Ah ? C’est plutôt original. Mais je n’en sais vraiment rien. Et je suis sûre que nos voisins non plus si c’est ta prochaine question (oui c’était ma prochaine question, elle est trop forte ma mère), ils sont arrivés après nous.

Bon tant pis alors, bonne nuit m’man !

Elle a paru surprise que j’abandonne si vite, mais le soulagement l’a emporté sur la suspicion :

Euh, et bien, bonne nuit ma Lola, fait de beau rêve.

Aux âmes sensibles, j’épargne les câlins qui ont suivis.

***

Tout était silencieux dans la maison, tout sauf mon cœur que j’entendais battre plus fort que d’habitude.

Impossible de m’endormir, j’étais trop excitée par la découverte de la boîte. Je repensais à ce que m’avait dit ma mère à propos de la vielle femme, et j’étais sûre qu’une personne encore plus vielle (dans les 125 ans et 6 mois d’après mes estimations) pourrait m’en apprendre plus à son sujet. Cette boîte avait forcément un lien avec l’occupante qui nous avait précédée.

Je me grattais machinalement le sourcil gauche, trop de questions et pas assez de réponses m’empêchaient de sombrer dans les bras de Morphée. Alors je me suis levée, et je suis allée récupérer la boîte, cachée au milieu d’un troupeau de chaussettes qui sommeillait paisiblement dans mon armoire.

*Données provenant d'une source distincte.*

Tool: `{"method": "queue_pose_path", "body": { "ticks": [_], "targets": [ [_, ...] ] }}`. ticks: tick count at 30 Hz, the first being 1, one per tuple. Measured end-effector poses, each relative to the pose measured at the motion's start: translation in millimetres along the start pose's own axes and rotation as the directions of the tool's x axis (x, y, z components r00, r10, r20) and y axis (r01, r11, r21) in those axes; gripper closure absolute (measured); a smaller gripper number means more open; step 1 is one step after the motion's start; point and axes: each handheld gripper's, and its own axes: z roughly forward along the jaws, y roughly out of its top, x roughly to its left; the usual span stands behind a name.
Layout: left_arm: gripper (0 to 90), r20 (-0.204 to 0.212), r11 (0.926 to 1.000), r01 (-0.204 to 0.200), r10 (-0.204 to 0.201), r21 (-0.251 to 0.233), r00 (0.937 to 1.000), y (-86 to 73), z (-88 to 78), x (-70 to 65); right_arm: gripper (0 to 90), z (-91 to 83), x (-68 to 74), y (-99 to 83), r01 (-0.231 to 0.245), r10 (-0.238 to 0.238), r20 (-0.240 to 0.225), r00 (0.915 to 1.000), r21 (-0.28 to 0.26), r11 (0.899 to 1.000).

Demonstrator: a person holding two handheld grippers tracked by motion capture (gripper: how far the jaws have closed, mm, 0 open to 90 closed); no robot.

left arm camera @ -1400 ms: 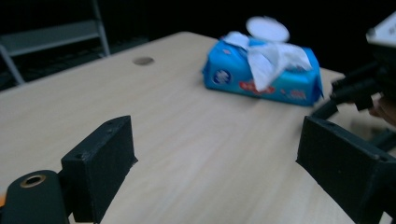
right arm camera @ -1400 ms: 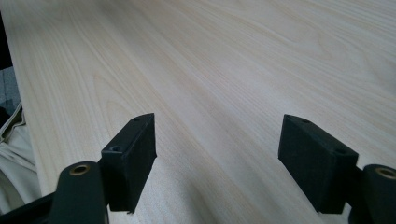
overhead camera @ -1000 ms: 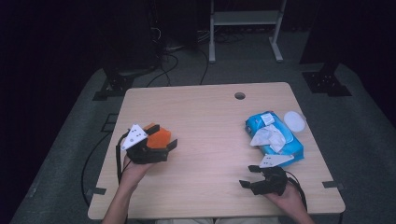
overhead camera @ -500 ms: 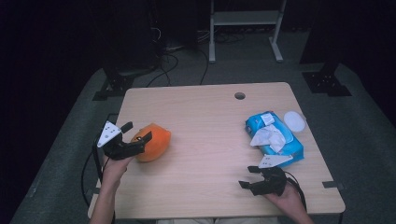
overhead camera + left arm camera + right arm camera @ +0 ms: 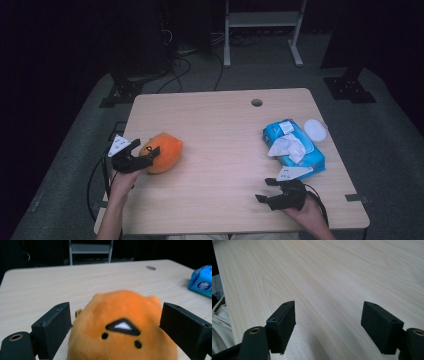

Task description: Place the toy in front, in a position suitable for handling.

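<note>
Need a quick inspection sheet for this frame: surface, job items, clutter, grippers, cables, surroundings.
Surface: light wood table, round hole near far edge.
Job's things: orange plush toy on the table, between the left jaws.
Clutter: blue wipes pack, white tissue pulled out; white lid beside it.
Grippers: left gripper open around the toy; right gripper open, empty.
Cables: one trails from each gripper; more on the floor behind.
Surroundings: dark room, grey carpet, white frame legs.

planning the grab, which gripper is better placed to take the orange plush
Left. The left gripper has its open jaws on either side of the plush, seen close in the left gripper view. The right gripper sits far across the table, open over bare wood.
</note>
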Motion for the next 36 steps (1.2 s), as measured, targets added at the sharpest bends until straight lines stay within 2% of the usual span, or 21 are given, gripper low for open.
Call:
{"method": "queue_pose_path", "body": {
  "ticks": [3, 8, 15, 21, 22, 25, 26, 28, 30, 31, 32, 33, 34, 36],
  "targets": [
    [9.9, 0.028, 0.9995, 0.013, -0.014, 0.029, 0.9995, -5.7, 6.4, -1.9, 26.7, -0.8, 0.5, 0.2, -0.003, 0.003, -0.001, 1.0000, -0.001, 1.000],
    [9.7, 0.030, 0.9988, 0.002, -0.003, 0.049, 0.9996, -8.9, 9.7, -5.5, 26.7, -0.9, 1.8, 0.9, 0.006, -0.006, 0.000, 1.0000, -0.004, 1.000],
    [9.7, 0.044, 0.9930, -0.056, 0.052, 0.104, 0.9977, -10.8, 13.6, -10.0, 26.7, 0.1, 1.8, 0.7, 0.003, -0.003, -0.003, 1.0000, 0.001, 1.000],
    [9.2, 0.028, 0.9897, -0.074, 0.071, 0.123, 0.9971, -10.0, 14.7, -12.9, 26.7, 0.7, 2.7, 0.9, 0.006, -0.006, -0.002, 1.0000, 0.004, 1.000],
    [9.2, 0.019, 0.9873, -0.092, 0.090, 0.130, 0.9958, -9.9, 15.3, -15.2, 26.7, 0.6, 2.7, 0.8, 0.005, -0.005, -0.002, 1.0000, 0.005, 1.000],
    [8.8, 0.012, 0.9848, -0.107, 0.106, 0.137, 0.9943, -9.6, 15.9, -17.6, 26.7, 0.7, 2.6, 0.8, 0.004, -0.004, -0.003, 1.0000, 0.004, 1.000],
    [8.8, 0.010, 0.9812, -0.128, 0.128, 0.144, 0.9917, -9.3, 16.5, -19.8, 26.7, 1.1, 3.0, 1.1, 0.006, -0.006, -0.003, 1.0000, 0.006, 1.000],
    [9.2, 0.013, 0.9775, -0.140, 0.140, 0.158, 0.9901, -8.4, 16.2, -21.1, 26.7, 1.3, 3.0, 1.3, 0.009, -0.009, -0.004, 1.0000, 0.005, 1.000],
    [13.5, 0.014, 0.9765, -0.146, 0.146, 0.158, 0.9892, -8.2, 16.1, -21.5, 26.7, 1.1, 2.9, 1.2, 0.007, -0.007, -0.004, 1.0000, 0.006, 1.000],
    [17.5, 0.011, 0.9740, -0.164, 0.164, 0.156, 0.9864, -8.1, 15.4, -22.1, 26.7, 0.9, 2.7, 1.0, 0.005, -0.005, -0.003, 1.0000, 0.005, 1.000],
    [17.5, 0.009, 0.9729, -0.173, 0.174, 0.153, 0.9847, -8.3, 14.6, -22.5, 26.7, 0.9, 2.7, 1.0, 0.005, -0.005, -0.003, 1.0000, 0.005, 1.000],
    [23.9, -0.003, 0.9716, -0.191, 0.194, 0.139, 0.9811, -8.5, 13.4, -24.2, 26.7, 0.4, 2.0, 0.7, 0.005, -0.005, -0.002, 1.0000, 0.002, 1.000],
    [25.8, -0.008, 0.9711, -0.199, 0.202, 0.131, 0.9793, -8.3, 13.1, -26.1, 26.7, 0.2, 2.0, 0.9, 0.004, -0.004, -0.002, 1.0000, 0.002, 1.000],
    [32.5, -0.013, 0.9711, -0.204, 0.208, 0.123, 0.9781, -7.0, 11.8, -28.9, 26.7, 0.0, 2.5, 1.5, 0.005, -0.005, -0.002, 1.0000, -0.001, 1.000]
  ]
}}
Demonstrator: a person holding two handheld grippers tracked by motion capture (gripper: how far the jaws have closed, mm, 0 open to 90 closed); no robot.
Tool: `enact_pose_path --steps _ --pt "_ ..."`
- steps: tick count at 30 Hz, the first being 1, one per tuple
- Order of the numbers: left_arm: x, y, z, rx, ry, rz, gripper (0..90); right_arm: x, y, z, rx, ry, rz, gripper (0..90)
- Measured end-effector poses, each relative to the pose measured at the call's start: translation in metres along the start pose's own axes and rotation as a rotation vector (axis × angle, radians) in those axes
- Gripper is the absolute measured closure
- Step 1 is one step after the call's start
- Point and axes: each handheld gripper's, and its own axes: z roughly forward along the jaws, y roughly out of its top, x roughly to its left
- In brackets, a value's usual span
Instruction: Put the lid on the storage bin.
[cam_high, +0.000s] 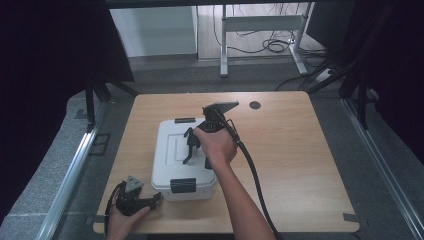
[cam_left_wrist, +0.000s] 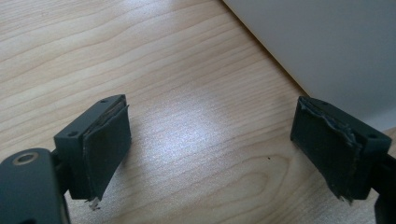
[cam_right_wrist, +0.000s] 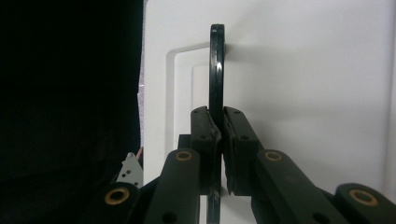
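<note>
A white cooler box (cam_high: 170, 167) with a black carry handle (cam_high: 190, 146) on its lid stands left of centre on the wooden table (cam_high: 300, 160). My right gripper (cam_high: 193, 141) reaches over the lid from the right and is shut on that handle. In the right gripper view its pads (cam_right_wrist: 208, 133) pinch the thin black handle (cam_right_wrist: 216, 65), which stands upright against the white lid (cam_right_wrist: 303, 93). By the box's front left corner my left gripper (cam_high: 156, 199) rests low on the table. Its jaws stand wide open (cam_left_wrist: 210, 149) over bare wood, with the box wall (cam_left_wrist: 327, 46) just beyond.
Black latches sit on the box's front face (cam_high: 183, 185) and back edge (cam_high: 185, 120). A dark round hole (cam_high: 255, 105) marks the table's far side. The right gripper's cable (cam_high: 255, 175) trails toward the front edge. Metal rails flank the table, and desk legs with cables stand behind it.
</note>
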Motion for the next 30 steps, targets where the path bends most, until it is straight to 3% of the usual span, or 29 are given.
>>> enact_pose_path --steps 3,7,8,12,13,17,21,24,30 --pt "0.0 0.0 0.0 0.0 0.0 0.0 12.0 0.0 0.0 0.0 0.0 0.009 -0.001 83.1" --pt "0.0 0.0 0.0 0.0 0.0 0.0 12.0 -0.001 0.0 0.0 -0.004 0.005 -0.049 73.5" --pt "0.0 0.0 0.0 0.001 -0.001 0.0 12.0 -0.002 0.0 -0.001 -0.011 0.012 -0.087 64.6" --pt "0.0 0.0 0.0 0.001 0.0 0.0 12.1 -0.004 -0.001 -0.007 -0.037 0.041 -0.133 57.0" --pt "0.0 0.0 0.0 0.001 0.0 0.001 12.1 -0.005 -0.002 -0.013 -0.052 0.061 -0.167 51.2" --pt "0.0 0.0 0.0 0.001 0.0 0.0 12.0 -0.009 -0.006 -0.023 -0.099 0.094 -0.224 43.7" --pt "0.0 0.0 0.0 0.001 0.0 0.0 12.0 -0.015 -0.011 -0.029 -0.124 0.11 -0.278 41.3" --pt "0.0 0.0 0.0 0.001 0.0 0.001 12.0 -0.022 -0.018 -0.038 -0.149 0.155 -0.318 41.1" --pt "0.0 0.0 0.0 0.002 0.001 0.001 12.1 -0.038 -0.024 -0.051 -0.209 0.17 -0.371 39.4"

J’ai ouvert ma fenêtre qui donne sur la rue. En bas, tout était calme. En haut, quelques nuages naviguaient sur le ciel étoilé, poussés par la légère brise tiède que je sentais sur mon visage. Une pâle lueur éclairait le rebord de la fenêtre, celle de la lune estompée par une nonchalante masse cotonneuse.

Je regardais la boîte dans ma main, distinguant à peine ses étranges motifs, quand soudain, la lumière est devenue plus éclatante. Je levais la tête, la lune avait retiré son masque et brillait de toute sa rotondité.

J’ai alors ressenti une légère vibration dans la main, suivie d’un clic à peine perceptible, j’ai lentement baissé les yeux et… ma température corporelle a subitement baissé de 36 degrés.

L’œil de la boîte s’était ouvert, et il me regardait !

***

Note de l’éditeur :
Chers lecteurs, vous venez de lire le dernier chapitre des « Chroniques de Lola », un journal trouvé dans un placard dans des circonstances qui seraient trop longues à expliquer ici. La note reproduite ci-dessus a été découverte peu après dans le même placard. Comment elle est apparue est également une autre histoire (n’insistez pas !). Sachez seulement qu’elle était à moitié déchirée et partiellement brûlée, rien de bien inquiétant donc. Soyez assurer que nous mettons tout en œuvre pour trouver dans les meilleurs délais, le prochain volume de ce journal ( surveillance 7 jours sur 7 et 24 heures sur 24 du fameux placard entre autre chose). Bien à vous.